__TASK DESCRIPTION__. The entire listing below is to be written out exactly, minus the pictures.

__INFORMATION SUPPLIED__.
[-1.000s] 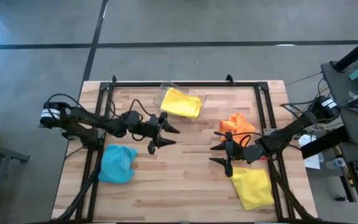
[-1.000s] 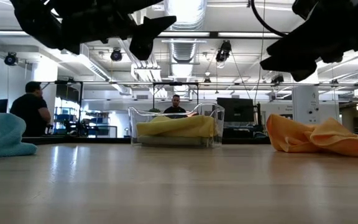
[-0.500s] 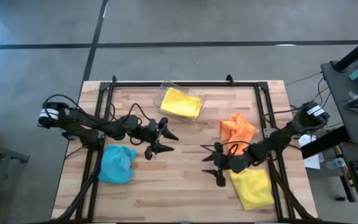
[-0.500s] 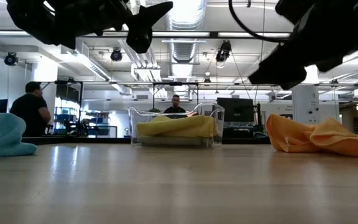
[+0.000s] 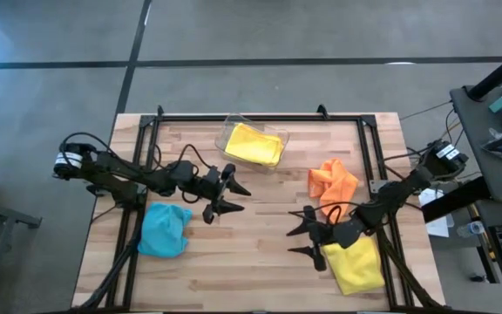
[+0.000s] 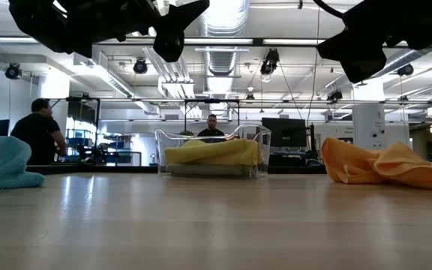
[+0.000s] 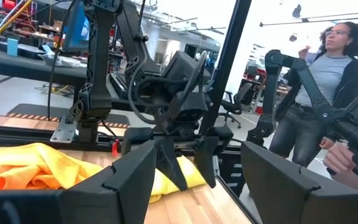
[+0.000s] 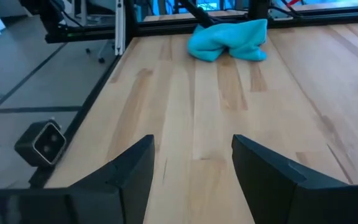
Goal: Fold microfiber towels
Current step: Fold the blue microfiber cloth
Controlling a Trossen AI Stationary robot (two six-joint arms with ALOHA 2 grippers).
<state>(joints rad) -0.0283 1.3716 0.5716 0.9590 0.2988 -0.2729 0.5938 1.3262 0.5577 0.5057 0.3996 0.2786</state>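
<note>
A: Progress? 
B: None folded. Blue towel [image 5: 165,229], orange towel [image 5: 331,181], yellow towel [image 5: 356,264] lie crumpled on desk [image 5: 260,262]; another yellow in clear bin [image 5: 231,133]. 
A: Jaws? 
B: Left gripper [image 5: 227,194], right gripper [image 5: 305,235]: wide, empty.

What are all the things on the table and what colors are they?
Blue towel: one, light blue, bunched up near the left side of the table.
Yellow towel in the bin: one, yellow, at the back middle.
Plastic bin: one, clear, holding that yellow towel.
Orange towel: one, orange, crumpled on the right.
Yellow towel on the table: one, yellow, front right corner.
Table: one, light wood.
Left claw: one, black, open, above the table's middle, holding nothing.
Right claw: one, black, open, beside the front yellow towel, holding nothing.
</note>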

__ANSWER FOR THIS EXERCISE__.
[-1.000s] 
[-1.000s] 
[-0.500s] 
[-0.500s] 
[+0.000s] 
[+0.000s] 
[+0.000s] 
[+0.000s] 
Goal: Fold microfiber towels
Current step: Fold the blue microfiber cloth
Controlling a Trossen AI Stationary robot (two six-joint arms with ALOHA 2 grippers).
<state>(joints rad) -0.0283 1.3716 0.5716 0.9590 0.2988 -0.2729 0.5938 1.3262 0.5577 0.5057 0.3996 0.2786</state>
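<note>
A: Progress? 
B: None folded. Blue towel [image 5: 165,229], orange towel [image 5: 331,181], yellow towel [image 5: 356,264] lie crumpled on desk [image 5: 260,262]; another yellow in clear bin [image 5: 231,133]. 
A: Jaws? 
B: Left gripper [image 5: 227,194], right gripper [image 5: 305,235]: wide, empty.

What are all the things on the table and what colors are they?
Blue towel: one, light blue, bunched up near the left side of the table.
Yellow towel in the bin: one, yellow, at the back middle.
Plastic bin: one, clear, holding that yellow towel.
Orange towel: one, orange, crumpled on the right.
Yellow towel on the table: one, yellow, front right corner.
Table: one, light wood.
Left claw: one, black, open, above the table's middle, holding nothing.
Right claw: one, black, open, beside the front yellow towel, holding nothing.
</note>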

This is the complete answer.